**REQUIREMENT**
Given the entries below, would you transcribe exactly the lines starting at the one with "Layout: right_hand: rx" and ending at the one with "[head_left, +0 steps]", both kept, pictures omitted, nothing extra?

[Dataset entries]

_ _ _ _ _

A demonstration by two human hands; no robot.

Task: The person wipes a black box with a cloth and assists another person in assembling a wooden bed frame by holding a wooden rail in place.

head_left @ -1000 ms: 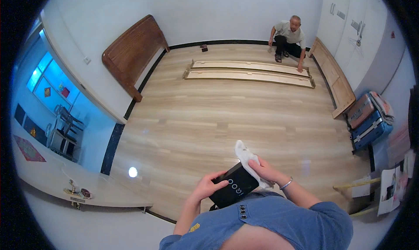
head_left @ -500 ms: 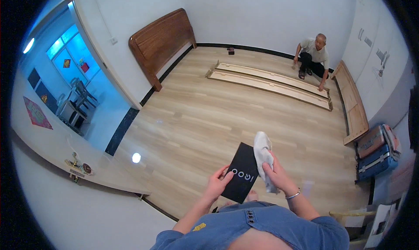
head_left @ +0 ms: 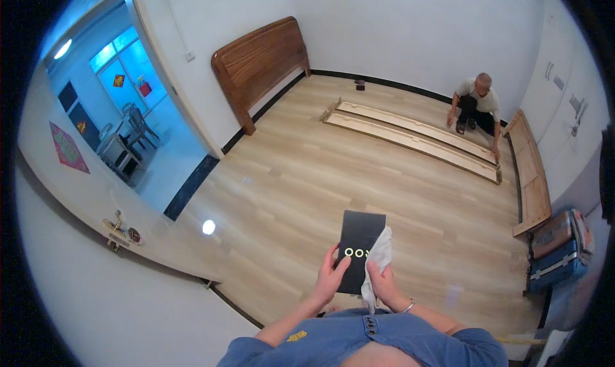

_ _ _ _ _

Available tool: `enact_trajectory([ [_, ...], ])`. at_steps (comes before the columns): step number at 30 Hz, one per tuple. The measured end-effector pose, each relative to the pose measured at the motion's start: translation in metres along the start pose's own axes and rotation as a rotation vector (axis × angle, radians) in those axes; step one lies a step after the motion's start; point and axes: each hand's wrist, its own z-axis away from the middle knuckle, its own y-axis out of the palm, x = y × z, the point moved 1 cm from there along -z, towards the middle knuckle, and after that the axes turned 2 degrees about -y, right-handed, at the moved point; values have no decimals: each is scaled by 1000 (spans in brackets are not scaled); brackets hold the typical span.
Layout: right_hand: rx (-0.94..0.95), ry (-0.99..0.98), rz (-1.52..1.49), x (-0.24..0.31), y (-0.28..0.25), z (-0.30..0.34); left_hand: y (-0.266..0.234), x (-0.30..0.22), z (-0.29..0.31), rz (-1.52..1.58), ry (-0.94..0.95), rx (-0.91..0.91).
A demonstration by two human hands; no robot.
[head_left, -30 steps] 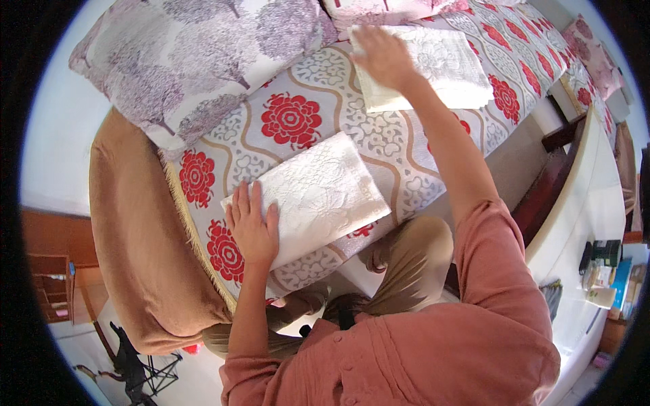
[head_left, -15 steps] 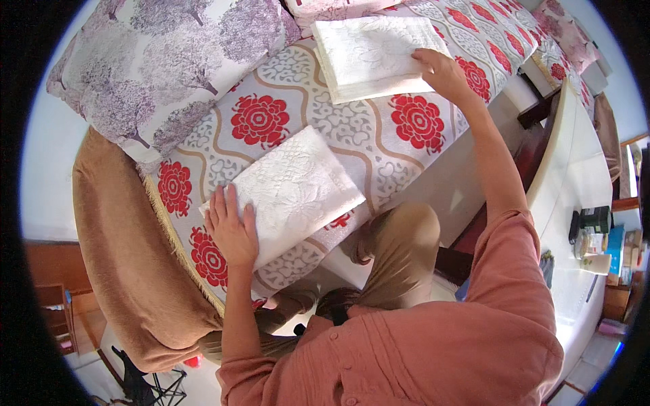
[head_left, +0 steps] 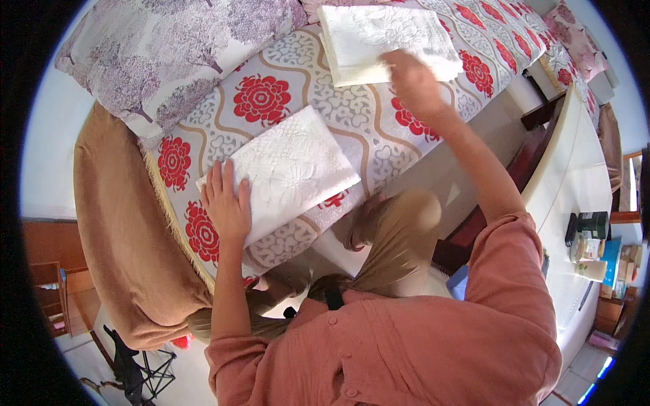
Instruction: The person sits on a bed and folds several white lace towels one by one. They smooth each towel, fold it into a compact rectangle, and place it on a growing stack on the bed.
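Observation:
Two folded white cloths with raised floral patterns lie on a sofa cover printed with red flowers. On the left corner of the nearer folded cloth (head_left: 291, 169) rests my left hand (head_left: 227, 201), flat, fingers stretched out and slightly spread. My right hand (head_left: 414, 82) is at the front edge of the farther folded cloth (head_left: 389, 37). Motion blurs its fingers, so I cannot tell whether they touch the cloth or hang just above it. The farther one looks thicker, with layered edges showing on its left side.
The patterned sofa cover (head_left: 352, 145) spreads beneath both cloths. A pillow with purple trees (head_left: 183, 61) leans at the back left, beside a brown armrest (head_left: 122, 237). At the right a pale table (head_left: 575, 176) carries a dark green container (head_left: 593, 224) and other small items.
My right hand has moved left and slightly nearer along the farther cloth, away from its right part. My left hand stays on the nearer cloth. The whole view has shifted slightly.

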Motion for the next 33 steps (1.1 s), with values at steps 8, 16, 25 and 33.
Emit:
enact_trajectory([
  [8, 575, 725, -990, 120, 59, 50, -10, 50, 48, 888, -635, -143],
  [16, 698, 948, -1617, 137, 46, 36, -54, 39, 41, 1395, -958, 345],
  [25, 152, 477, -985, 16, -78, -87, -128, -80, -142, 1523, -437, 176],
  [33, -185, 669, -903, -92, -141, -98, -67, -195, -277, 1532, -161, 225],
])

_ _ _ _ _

**SOLUTION FOR THIS PROBLEM**
Layout: right_hand: rx (-0.94..0.95), ry (-0.99..0.98), rz (-1.52..1.49), x (-0.24..0.31), y (-0.28..0.25), z (-0.30..0.34); left_hand: y (-0.266..0.234), x (-0.30..0.22), z (-0.29..0.31), rz (-1.52..1.58), ry (-0.94..0.95), rx (-0.91..0.91).
A demonstration by two human hands; no robot.
[head_left, -30 steps] 
[head_left, -15 steps] 
[head_left, +0 steps] 

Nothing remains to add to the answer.